El pensador también recordó que antes las opciones de vida estaban reguladas por las grandes verdades o el Estado, pero que hoy se han fragmentado hasta tal punto que parecen ser “a la carta”, a gusto y medida de cada sujeto. “Donde antes había dogma general, hoy existe autonomización, individualización. Las cosas se desincronizaron, ya no existen visiones generales, ahora todo es a nivel personal. Ya no existen esos grandes frenos colectivos que regulaban el comportamiento personal”, observó.

Lipovetsky confesó que, desde su punto de vista, esta tendencia hacia la híper individualización es irreversible, y que a pesar de que existen ciertas resistencias –como lo fue en su momento el nazismo o el fascismo, y hoy lo son los movimientos integrales o fundamentalistas-  la dirección es unívoca.

“No estamos en decadencia, estamos en una sociedad compleja, donde todo se debate, y hay mucha incertidumbre. Pero también hay valores universales”, dijo. Y agregó: “El combate del futuro es el debate responsable y colectivo. Efectivamente estamos en sociedades en conflicto y en debate permanente, pero ese es el precio que debemos pagar por vivir en sociedades libres”.

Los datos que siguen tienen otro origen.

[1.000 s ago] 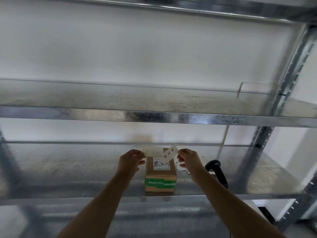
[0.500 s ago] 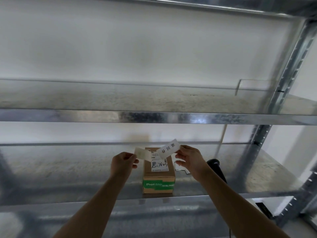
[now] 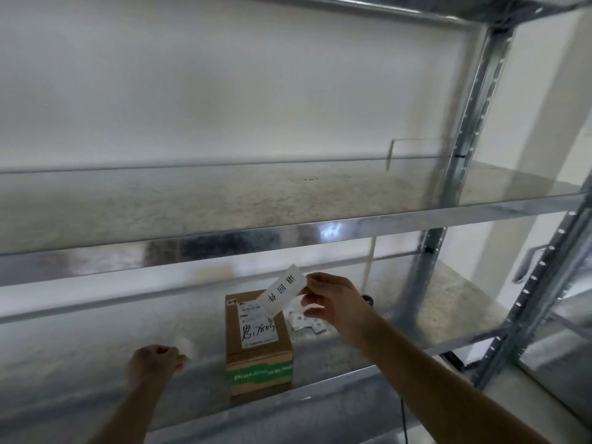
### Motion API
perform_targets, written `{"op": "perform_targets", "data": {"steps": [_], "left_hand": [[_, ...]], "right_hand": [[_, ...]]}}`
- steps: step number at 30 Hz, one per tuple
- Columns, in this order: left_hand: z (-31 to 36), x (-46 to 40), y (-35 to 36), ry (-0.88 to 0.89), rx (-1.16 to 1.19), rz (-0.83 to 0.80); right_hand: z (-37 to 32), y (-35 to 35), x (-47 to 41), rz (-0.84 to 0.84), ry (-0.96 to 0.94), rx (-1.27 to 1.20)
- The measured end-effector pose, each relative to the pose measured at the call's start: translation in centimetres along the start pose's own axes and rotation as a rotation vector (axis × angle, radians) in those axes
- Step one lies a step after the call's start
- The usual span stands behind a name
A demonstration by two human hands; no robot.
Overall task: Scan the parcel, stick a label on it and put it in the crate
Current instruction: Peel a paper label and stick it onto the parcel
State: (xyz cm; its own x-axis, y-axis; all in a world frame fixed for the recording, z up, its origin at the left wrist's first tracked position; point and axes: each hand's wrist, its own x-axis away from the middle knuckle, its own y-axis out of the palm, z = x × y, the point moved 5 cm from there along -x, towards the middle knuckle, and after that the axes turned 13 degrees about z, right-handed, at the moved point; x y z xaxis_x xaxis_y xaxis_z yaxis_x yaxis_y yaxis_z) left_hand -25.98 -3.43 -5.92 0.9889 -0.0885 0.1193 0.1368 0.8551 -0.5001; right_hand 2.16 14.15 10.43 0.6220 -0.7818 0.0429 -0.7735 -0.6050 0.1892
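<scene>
labelling step now. the right hand [image 3: 333,304] pinches a white label [image 3: 283,290] by its edge, tilted in the air just above the parcel [image 3: 258,342], not touching it. the left hand [image 3: 153,363] is off to the left, closed around a pale scrap [image 3: 185,345], probably the backing. the parcel stands on the lower shelf [image 3: 448,315], loose slips [image 3: 304,318] beside it. next, it seems: lower the label flat onto a bare patch of cardboard and press. no crate in view.

Blurred and hidden
Left hand [image 3: 153,363] motion-blurred, its pale scrap [image 3: 185,345] unreadable; right hand [image 3: 333,301] hides most of the scanner [image 3: 368,299].
</scene>
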Motion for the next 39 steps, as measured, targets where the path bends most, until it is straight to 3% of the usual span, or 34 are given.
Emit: {"op": "perform_targets", "data": {"steps": [6,17,19,22,24,29,39], "left_hand": [[-2.6,0.8,4.2,-0.039,-0.029,-0.011],[1.6,5.8,3.6,-0.032,-0.042,-0.144],[4.0,6.0,2.0,0.042,-0.014,-0.110],[8.2,6.7,-0.2,0.329,-0.058,-0.165],[10.4,8.0,-1.6,0.412,0.002,-0.177],[11.9,10.4,-4.0,0.476,0.198,-0.110],[10.9,12.3,-6.5,0.408,0.349,-0.207]], "right_hand": [[1.6,-1.4,-1.6,0.064,0.054,0.016],[4.7,0.7,-2.2,0.062,0.165,0.109],[3.7,1.8,-2.6,0.092,0.144,0.150],[3.0,3.4,-3.3,0.188,0.087,0.278],[3.7,4.6,-3.4,0.213,0.090,0.298],[5.7,8.7,-2.1,0.139,0.073,0.307],[6.0,13.1,0.5,-0.035,-0.100,0.405]]}}
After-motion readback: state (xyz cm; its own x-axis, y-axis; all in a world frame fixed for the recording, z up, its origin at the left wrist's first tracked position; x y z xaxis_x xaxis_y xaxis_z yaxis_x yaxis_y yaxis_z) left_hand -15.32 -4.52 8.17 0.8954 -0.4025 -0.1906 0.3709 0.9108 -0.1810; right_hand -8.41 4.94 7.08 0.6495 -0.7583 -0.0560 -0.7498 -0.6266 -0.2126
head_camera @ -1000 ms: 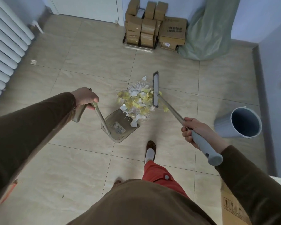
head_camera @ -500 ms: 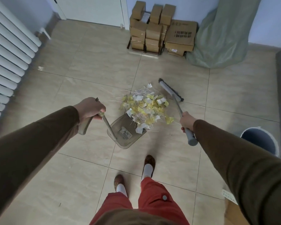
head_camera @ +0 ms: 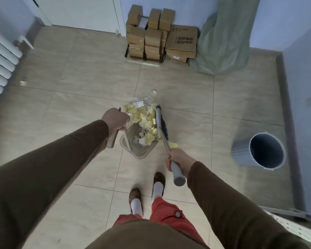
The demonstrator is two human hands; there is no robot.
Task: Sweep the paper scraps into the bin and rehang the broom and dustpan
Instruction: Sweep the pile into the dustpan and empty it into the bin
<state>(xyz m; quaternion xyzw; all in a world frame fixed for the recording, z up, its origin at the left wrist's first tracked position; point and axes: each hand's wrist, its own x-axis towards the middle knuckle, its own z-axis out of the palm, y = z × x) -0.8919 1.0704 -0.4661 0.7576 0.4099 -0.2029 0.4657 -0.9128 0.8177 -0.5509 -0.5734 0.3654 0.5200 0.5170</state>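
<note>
On beige tiled floor [head_camera: 90, 108], before my feet: heap of yellow and white paper scraps [head_camera: 144, 117], part lying in translucent grey plastic dustpan [head_camera: 139, 150]. My left hand [head_camera: 115, 119] gripping dustpan's handle. My right hand [head_camera: 178, 159] wrapping grey-handled broom [head_camera: 162, 130], bristles touching heap. One stray yellow scrap [head_camera: 173, 145] escaping beside broom shaft. Advising: keeping pan lip flat on tile, drawing short strokes toward me. Round grey bin [head_camera: 241, 151] standing well apart, right.
</note>
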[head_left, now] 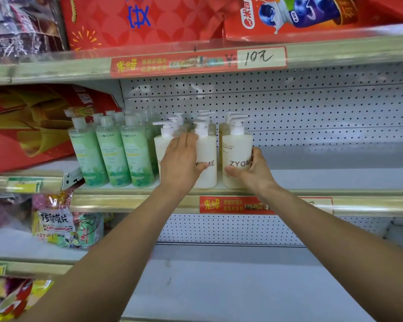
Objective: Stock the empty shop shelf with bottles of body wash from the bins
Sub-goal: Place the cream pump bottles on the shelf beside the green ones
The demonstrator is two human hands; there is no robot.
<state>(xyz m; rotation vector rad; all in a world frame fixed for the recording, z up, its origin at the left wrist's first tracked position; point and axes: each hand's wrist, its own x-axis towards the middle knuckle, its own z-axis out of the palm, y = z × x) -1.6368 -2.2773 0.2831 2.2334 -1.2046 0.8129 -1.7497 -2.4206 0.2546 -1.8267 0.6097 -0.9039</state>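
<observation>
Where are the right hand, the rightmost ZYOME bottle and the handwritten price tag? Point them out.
right hand (pixel 254 169), head view, on the back of the hand.
rightmost ZYOME bottle (pixel 236 147), head view, on its cream body.
handwritten price tag (pixel 261 57), head view, on its white panel.

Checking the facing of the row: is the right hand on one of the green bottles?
No, the right hand grips the rightmost cream ZYOME bottle; the green bottles stand untouched further left.

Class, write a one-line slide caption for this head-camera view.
Both hands set cream-white ZYOME pump bottles beside green bottles on the shelf.
</observation>
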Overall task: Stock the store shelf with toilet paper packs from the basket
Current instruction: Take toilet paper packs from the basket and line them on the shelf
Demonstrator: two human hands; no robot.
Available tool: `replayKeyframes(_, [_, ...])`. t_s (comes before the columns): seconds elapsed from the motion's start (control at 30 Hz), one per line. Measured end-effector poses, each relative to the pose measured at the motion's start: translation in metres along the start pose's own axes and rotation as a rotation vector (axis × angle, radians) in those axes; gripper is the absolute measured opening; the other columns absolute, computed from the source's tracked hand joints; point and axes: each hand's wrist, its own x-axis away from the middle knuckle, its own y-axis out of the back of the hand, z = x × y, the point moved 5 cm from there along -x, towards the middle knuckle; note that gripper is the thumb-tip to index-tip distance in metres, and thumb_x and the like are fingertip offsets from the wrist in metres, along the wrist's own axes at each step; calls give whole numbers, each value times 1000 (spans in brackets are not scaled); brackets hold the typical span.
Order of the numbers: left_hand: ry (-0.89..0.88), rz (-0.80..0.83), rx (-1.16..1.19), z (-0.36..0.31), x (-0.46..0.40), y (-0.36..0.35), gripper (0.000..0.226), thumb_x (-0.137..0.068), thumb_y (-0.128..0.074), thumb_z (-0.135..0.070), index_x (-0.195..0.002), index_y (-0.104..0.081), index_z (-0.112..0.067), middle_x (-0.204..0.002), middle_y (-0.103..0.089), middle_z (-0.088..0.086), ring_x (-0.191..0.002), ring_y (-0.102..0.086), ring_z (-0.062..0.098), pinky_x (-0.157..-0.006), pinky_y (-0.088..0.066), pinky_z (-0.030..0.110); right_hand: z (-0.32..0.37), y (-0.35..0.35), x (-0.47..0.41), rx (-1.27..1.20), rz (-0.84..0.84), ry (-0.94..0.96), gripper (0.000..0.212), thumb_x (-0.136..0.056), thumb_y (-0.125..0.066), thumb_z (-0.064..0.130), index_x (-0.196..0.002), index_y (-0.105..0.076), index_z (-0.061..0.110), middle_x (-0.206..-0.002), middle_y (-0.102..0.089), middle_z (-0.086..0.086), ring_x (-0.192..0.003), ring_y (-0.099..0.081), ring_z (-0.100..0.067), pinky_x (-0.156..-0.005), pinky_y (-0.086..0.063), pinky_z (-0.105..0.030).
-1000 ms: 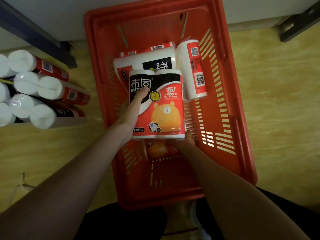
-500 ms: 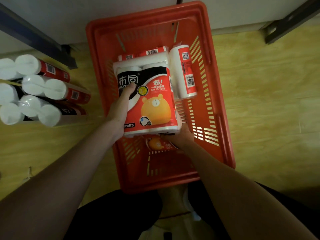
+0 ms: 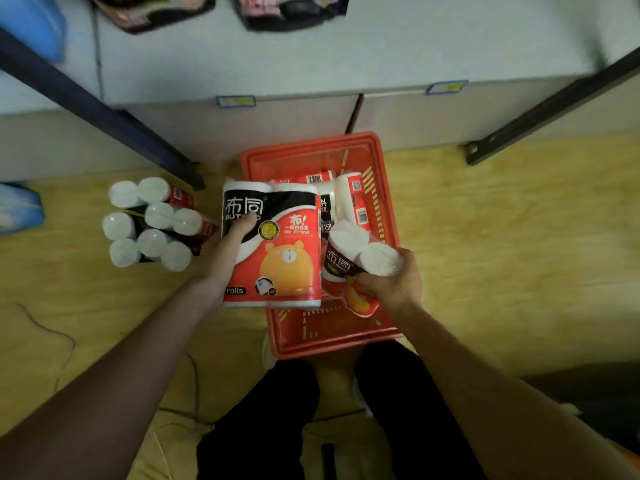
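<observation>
My left hand (image 3: 228, 258) grips the big pack (image 3: 277, 244) by its left side, above the basket (image 3: 384, 209) edge. My right hand (image 3: 391, 278) pinches a second pack (image 3: 356, 258) by loose wrap; I think it may slip back into the basket.

One red basket (image 3: 382, 188), two hands, each holding one toilet paper pack, perhaps three more packs inside the basket (partly hidden), several stacked on the floor.
</observation>
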Motion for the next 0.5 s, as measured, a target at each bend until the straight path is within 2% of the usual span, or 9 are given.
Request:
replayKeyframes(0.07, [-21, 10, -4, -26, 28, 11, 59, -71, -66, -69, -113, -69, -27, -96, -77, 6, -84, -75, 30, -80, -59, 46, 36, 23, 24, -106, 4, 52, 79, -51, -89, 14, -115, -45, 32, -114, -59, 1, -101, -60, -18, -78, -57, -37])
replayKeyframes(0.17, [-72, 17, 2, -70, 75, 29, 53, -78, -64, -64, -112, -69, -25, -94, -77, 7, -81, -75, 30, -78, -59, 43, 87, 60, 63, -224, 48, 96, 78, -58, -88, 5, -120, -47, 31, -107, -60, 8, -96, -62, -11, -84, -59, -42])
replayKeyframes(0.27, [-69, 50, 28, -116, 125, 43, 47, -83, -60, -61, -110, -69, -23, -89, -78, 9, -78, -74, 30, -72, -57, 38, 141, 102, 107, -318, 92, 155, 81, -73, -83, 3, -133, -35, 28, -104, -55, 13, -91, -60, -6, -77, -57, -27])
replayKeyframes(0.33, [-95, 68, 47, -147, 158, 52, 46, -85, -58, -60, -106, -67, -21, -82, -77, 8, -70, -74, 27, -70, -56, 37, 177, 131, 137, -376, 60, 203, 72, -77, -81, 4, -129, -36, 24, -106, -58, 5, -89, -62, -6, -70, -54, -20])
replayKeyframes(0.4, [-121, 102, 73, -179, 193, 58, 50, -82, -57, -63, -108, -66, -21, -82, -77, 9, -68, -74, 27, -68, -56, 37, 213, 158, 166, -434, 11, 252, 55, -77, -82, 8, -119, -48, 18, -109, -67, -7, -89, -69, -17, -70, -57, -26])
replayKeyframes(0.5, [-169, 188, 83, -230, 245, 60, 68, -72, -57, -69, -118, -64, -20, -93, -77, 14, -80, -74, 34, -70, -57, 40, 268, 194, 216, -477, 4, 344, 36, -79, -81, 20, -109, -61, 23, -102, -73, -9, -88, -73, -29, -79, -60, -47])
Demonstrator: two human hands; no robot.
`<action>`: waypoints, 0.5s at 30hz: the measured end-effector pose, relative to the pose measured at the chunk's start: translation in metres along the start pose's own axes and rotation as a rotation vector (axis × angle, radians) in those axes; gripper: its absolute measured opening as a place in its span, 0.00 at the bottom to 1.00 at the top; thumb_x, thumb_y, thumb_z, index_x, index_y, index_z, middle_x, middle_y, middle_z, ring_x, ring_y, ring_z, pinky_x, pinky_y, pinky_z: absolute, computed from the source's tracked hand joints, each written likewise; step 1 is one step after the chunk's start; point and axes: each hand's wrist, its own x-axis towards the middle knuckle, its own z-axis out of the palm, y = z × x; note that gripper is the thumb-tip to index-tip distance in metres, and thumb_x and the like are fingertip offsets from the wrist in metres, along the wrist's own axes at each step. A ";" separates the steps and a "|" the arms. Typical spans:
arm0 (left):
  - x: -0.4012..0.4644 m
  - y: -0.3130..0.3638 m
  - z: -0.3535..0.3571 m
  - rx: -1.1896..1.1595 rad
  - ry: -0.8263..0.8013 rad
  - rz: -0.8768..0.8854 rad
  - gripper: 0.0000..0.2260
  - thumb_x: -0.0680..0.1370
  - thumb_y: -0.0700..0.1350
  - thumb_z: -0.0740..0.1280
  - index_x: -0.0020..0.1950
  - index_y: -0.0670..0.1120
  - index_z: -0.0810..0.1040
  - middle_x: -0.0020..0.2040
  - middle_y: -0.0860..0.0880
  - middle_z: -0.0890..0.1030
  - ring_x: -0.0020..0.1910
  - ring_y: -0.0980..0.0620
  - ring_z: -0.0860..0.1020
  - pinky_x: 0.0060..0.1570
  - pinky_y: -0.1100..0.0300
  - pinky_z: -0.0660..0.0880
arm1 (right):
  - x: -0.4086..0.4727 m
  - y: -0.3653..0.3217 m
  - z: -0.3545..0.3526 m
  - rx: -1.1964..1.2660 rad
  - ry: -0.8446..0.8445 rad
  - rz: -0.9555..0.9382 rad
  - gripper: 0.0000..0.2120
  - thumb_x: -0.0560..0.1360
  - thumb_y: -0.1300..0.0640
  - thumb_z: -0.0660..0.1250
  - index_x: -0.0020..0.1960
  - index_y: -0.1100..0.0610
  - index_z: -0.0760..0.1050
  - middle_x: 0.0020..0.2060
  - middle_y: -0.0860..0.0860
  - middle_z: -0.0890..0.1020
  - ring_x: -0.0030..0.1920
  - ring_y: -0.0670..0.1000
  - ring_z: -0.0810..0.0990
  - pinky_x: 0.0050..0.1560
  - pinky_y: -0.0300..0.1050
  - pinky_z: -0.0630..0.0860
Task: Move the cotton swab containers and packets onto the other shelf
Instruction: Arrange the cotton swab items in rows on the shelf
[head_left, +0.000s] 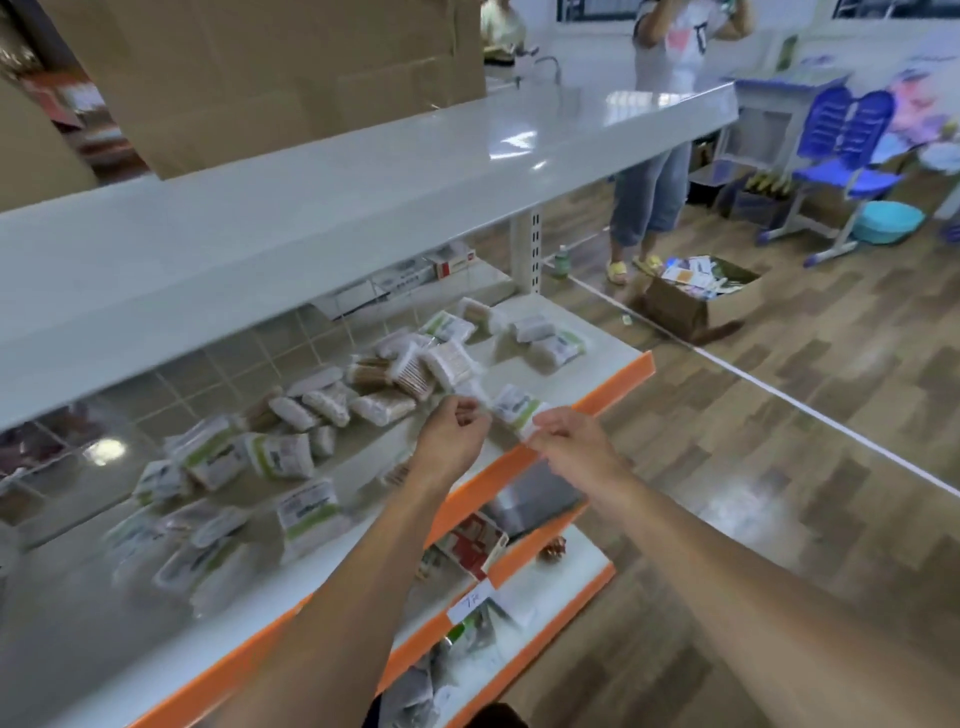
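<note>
White shelf (582, 358) with orange front edge, carrying many cotton swab packets (280, 454) scattered from left end to far right corner. Above, glossy top shelf (363, 197) bearing cardboard boxes (270, 67) at left. Below, lower shelves (550, 582) holding blurred goods.

Clear cotton swab packets (332, 402) lie scattered flat and overlapping across the middle shelf (587, 358), from its left end to its right corner. Several carry green-and-white labels; others show bare wooden sticks. One green-labelled packet (517, 408) sits at the orange front edge, pinched between the left hand (454, 434) and right hand (566, 441).
</note>
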 end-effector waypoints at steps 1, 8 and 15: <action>0.004 0.000 0.002 0.017 0.013 -0.005 0.09 0.78 0.51 0.68 0.56 0.52 0.74 0.50 0.55 0.79 0.52 0.53 0.78 0.56 0.57 0.75 | 0.006 -0.002 -0.004 -0.022 -0.008 -0.022 0.11 0.65 0.50 0.70 0.47 0.50 0.79 0.41 0.45 0.83 0.42 0.49 0.82 0.43 0.44 0.76; 0.037 0.011 0.006 0.098 0.069 -0.038 0.13 0.76 0.48 0.65 0.60 0.52 0.73 0.49 0.55 0.77 0.47 0.55 0.77 0.45 0.61 0.74 | 0.066 -0.022 -0.014 -0.117 -0.051 -0.119 0.17 0.70 0.53 0.70 0.58 0.46 0.77 0.49 0.46 0.83 0.46 0.46 0.81 0.43 0.41 0.76; 0.081 0.017 0.007 0.112 0.165 -0.036 0.14 0.76 0.46 0.66 0.61 0.48 0.75 0.50 0.50 0.80 0.51 0.47 0.80 0.53 0.54 0.77 | 0.136 -0.051 -0.001 -0.360 0.003 -0.360 0.19 0.73 0.54 0.72 0.63 0.55 0.77 0.59 0.55 0.81 0.60 0.57 0.79 0.58 0.47 0.74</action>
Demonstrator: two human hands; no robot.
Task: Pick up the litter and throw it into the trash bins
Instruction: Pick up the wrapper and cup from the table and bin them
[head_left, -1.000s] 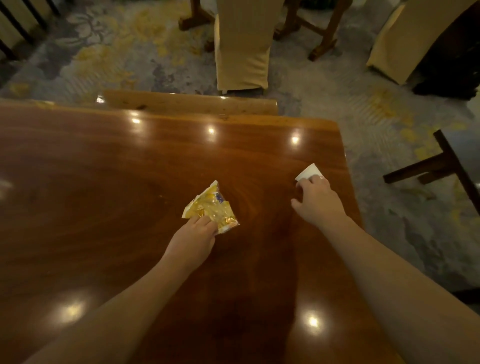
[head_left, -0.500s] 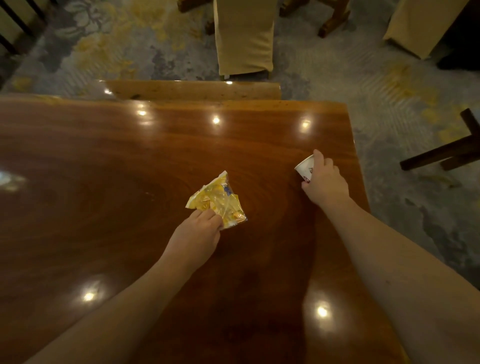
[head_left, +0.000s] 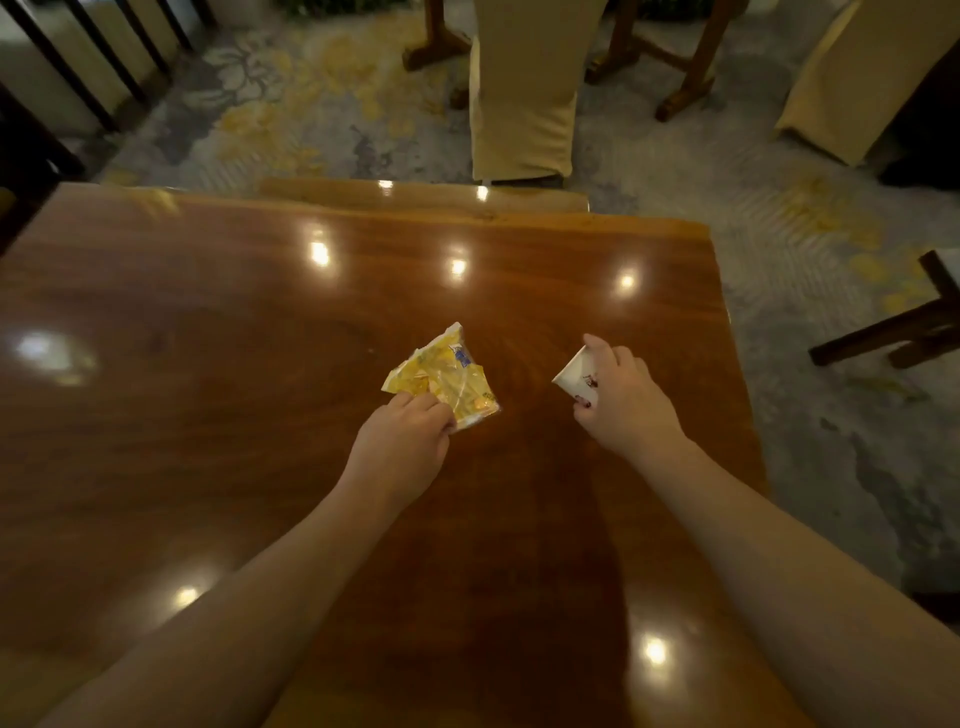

La charla magistral del filósofo francés formó parte del Ciclo de Conferencias “Implicancias de vivir e investigar en un mundo híper moderno”, organizado por las Facultades de Agronomía e Ingeniería Forestal y Educación.

Gilles Lipovetsky, escritor y filósofo francés, profesor de la Universidad de Grenoble, es también Caballero de la Legión de Honor y miembro del programa de análisis de la sociedad de Francia.

En sus obras -en particular, La era del vacío- analiza lo que se ha considerado la sociedad posmoderna, con temas recurrentes como el narcisismo apático, el consumismo, el hiperindividualismo psicologista, la deserción de los valores tradicionales, la hipermodernidad, la cultura de masas y su indiferencia, la abolición de lo trágico, el hedonismo instanteneísta, la pérdida de la conciencia histórica y el descrédito del futuro.